Grant pulled out his auxiliary badge, the one he hadn’t turned in.

  “You must be Mr. Dickens?”

  The other didn’t look at it. “Just Dickens, if you don’t mind.”

  The toneless voice did not go with the face, the hands, the wool suit, the black shoes. The accent was overly formal.

  “Are you here about the permits?” Dickens continued, before Grant could speak. “I told that man in Mayor Gergen’s office, what’s his name—”

  “I’m not here from the mayor. I’m just a curious cop.”

  Dickens’ face went blank, and then, studying Grant closely, he said, “Ahh. Curious about what?”

  Grant shrugged, feigning a loss for words.

  Dickens’ face slowly changed, softening the tiniest bit, but he didn’t quite smile.

  “You read the newspaper article, and couldn’t resist.”

  Grant nodded. “That’s right. After all, I may be … assigned to this place, and I just wanted to see what it looks like.”

  Dickens spread his hands out. “Well, what do you think?”

  “It’s bigger than I thought. And farther away from town than I thought it would be.”

  “We want nothing to do with that Ranier Park business,” Dickens replied, not hiding his disdain. “I made that very clear to the Mayor before we signed the contracts that this is a completely separate attraction.” Now self-satisfaction replaced scorn. “I wouldn’t doubt that we take quite a lot of business away from the so-called Pumpkin Days Festival.”

  “That’s fine with me,” Grant said.

  Now the other did smile — but it was an ugly, small gesture, the thin lips hardly parting to reveal what looked like chiseled small teeth.

  Grant thought to himself, My God, more Weird Shit?

  “Don’t get me wrong, Mr. Grant,” Dickens said, sounding as if he didn’t care one way or the other. “That town celebration is all well and good, in a … pedestrian sort of way. The people come, they see demonstrations of pumpkin carving, and buy a few trinkets, and see” — here the man sniffed — “demonstrations of commercial products which they are told will enhance their lives.

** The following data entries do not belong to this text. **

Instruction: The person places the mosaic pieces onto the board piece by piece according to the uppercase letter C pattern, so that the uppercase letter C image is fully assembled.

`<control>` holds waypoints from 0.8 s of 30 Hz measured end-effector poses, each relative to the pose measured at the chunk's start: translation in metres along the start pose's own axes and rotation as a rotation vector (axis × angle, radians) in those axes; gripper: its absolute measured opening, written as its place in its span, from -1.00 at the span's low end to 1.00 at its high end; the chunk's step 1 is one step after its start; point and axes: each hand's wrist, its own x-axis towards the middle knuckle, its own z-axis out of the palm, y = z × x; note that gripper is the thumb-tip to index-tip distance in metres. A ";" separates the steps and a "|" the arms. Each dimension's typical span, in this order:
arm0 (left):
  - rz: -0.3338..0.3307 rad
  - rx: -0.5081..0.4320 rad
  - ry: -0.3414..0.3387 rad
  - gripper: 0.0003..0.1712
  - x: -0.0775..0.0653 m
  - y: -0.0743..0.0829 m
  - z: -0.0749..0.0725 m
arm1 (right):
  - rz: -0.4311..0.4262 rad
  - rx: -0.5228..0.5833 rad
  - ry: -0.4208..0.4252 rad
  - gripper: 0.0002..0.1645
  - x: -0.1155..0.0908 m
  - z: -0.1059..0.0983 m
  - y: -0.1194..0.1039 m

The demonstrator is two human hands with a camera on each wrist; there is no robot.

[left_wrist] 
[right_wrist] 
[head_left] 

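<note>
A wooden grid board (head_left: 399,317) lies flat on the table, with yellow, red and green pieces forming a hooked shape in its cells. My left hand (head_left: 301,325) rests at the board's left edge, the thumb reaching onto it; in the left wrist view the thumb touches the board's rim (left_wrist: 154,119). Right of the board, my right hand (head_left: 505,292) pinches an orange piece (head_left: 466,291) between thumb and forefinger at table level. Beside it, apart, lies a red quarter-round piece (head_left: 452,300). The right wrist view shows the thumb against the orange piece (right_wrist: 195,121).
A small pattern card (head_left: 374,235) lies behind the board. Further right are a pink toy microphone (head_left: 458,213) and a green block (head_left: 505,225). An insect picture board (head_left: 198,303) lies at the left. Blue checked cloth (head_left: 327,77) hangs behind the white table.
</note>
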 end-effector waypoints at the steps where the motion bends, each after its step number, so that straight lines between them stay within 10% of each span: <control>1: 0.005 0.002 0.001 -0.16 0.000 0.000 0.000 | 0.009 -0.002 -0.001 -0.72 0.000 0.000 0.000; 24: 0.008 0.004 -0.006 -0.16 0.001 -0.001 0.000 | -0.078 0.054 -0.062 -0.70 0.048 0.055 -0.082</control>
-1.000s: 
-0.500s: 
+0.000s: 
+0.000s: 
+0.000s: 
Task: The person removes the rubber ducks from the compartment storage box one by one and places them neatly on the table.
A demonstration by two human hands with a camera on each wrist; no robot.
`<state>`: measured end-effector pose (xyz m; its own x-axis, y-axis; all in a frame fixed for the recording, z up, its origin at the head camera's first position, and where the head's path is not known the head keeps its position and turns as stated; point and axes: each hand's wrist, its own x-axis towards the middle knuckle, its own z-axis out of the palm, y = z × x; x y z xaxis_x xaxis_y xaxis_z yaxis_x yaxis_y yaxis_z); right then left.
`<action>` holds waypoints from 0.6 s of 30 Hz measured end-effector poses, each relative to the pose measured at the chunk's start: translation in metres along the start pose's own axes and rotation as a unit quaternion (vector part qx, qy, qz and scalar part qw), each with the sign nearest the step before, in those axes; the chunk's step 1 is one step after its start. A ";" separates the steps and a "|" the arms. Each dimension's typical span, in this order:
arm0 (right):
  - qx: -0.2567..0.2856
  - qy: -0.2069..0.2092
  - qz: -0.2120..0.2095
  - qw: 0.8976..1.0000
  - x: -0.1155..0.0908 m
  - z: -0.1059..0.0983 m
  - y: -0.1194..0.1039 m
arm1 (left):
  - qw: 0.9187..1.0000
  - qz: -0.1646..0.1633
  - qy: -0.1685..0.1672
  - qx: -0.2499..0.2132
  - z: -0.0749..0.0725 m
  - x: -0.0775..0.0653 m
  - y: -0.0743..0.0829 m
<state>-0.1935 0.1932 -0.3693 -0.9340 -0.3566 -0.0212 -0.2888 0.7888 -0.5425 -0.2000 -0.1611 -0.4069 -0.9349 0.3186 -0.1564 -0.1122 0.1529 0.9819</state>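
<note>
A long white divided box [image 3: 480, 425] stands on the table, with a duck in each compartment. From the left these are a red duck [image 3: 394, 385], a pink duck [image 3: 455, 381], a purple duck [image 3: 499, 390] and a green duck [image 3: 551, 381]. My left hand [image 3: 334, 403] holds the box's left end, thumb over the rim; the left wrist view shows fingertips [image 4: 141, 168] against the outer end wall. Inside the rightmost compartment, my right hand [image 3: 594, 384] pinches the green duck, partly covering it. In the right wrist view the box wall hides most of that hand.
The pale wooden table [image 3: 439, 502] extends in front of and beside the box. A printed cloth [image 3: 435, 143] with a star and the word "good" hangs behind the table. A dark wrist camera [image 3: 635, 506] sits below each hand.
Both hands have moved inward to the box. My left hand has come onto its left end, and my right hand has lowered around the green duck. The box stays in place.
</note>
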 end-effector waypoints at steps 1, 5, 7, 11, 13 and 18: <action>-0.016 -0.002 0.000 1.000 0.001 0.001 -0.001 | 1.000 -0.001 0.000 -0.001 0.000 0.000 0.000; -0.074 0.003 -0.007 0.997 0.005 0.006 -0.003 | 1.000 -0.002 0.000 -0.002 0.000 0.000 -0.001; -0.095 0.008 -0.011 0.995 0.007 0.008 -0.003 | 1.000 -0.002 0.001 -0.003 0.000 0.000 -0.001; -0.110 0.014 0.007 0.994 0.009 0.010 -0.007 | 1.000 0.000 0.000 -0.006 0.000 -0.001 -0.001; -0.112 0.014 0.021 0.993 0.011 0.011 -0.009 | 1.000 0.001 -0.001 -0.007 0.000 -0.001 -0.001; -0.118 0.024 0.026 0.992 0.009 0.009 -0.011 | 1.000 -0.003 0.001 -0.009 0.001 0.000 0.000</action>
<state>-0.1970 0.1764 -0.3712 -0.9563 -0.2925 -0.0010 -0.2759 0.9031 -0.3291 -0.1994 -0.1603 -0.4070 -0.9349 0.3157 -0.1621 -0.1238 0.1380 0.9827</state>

Rug cleaners and such. And they might listen to music of one sort or another” — here again he did not hide his disdain — “and then they go home. All very good for the mayor, for the selling of pumpkins, for the shopkeepers.

  “But here we will offer something different.” He put out his hands and swept them in an inclusive motion. “There will be rides, yes, and attractions, and gew-gaws to win for the pretty girls. But there will be … more.”

  When Dickens didn’t offer, Grant said, “Such as?”

  Dickens smiled without showing his teeth. “That would be cheating! And I, an impresario, am no cheater!”

  Grant said nothing.

  “Have you seen quite enough?” Dickens asked, his tone not encouraging Grant to say, “No.”

  “I suppose so,” Grant said, conceding the dismissal. “But let me ask you: will you really be ready for Halloween?”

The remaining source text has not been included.